Some days we do resort to staying in our pjs, TV on, lots of tea for me... sometimes it just is too much for me to try to be resourceful and/or get us out.

I hope yesterday and today went much more smoothly.
post #19 of 21
Quote:
Originally Posted by Pumpkin_Pie View Post
He woke up at 4:30 with the "Snuggles mama" request that he usually has and then the moment I touched him, he squirmed away screaming, "NO SNUGGLES" so I took my hand away and he again screamed "SNUGGLES!!!!". Repeat until around 7am with a teeny break of about a half hour for both of us falling asleep from exhaustion.

We got up and he has been doing the "I want it" "I don't want it" for ever.single.freaking.little.thing this morning. I was ready to throw a yogurt at him by about 7:30 when he pushed it away and said, "all done", and when I took it away screamed for "MORE YOGURT" so I put it back down and he nearly threw it back at me.
ugh, i hate this! is this a common 2 year old thing?! my DD has been doing the EXACT same thing (cheese! no cheese! milk! no milk! blanky! no blanky!). i can definitely relate to your frustrations with this. when you're doing the best to meet your child's needs, and they're acting like they need an exorcism, it is NOT encouraging.
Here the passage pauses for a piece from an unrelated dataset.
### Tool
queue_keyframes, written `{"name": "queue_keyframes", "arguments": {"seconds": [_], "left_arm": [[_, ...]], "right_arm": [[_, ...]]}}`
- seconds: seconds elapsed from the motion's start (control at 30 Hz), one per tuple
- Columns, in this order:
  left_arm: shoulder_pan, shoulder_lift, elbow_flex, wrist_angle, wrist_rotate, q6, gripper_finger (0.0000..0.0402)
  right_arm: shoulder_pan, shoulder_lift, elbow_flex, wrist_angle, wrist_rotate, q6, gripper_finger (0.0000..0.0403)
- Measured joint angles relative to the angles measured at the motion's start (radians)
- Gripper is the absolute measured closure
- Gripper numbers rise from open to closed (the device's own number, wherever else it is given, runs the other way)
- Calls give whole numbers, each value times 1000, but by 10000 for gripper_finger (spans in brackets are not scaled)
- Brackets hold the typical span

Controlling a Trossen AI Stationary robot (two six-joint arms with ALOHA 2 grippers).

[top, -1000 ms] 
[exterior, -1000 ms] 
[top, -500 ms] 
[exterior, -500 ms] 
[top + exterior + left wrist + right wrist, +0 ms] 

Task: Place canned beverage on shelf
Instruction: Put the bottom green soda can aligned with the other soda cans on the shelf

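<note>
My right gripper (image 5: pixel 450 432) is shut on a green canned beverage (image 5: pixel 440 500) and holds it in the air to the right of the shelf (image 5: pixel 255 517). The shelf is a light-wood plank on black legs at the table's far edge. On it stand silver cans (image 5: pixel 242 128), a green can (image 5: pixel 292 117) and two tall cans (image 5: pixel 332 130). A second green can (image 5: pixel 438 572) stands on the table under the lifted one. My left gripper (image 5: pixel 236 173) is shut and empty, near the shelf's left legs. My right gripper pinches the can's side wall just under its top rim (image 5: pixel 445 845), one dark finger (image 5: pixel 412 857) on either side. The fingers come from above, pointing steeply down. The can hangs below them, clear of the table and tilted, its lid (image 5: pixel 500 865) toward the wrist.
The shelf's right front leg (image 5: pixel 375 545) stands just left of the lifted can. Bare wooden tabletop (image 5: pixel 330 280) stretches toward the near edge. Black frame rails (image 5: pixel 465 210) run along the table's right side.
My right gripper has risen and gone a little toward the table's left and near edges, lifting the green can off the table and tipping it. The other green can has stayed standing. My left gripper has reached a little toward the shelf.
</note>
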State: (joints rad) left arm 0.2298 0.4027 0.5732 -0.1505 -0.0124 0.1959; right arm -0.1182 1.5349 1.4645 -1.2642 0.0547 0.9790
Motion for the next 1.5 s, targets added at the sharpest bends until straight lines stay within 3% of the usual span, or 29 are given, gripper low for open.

i think you were right to call the hotline, and it sucks they didn't call you back :

definitely don't leave him alone. but it is okay to put him in a safe room, go to another part of the house, and take a break from each other. he might even like that.

or you can do what i just did when DD wouldn't nap (after i yelled at her really loud )--we went out for a stroller walk. at least that way, i didn't have to entertain her, we both got some exercise, and no one was screaming.
post #20 of 21
Is it possible he actually has pox but no spots? My husband only had one pox during his chicken pox.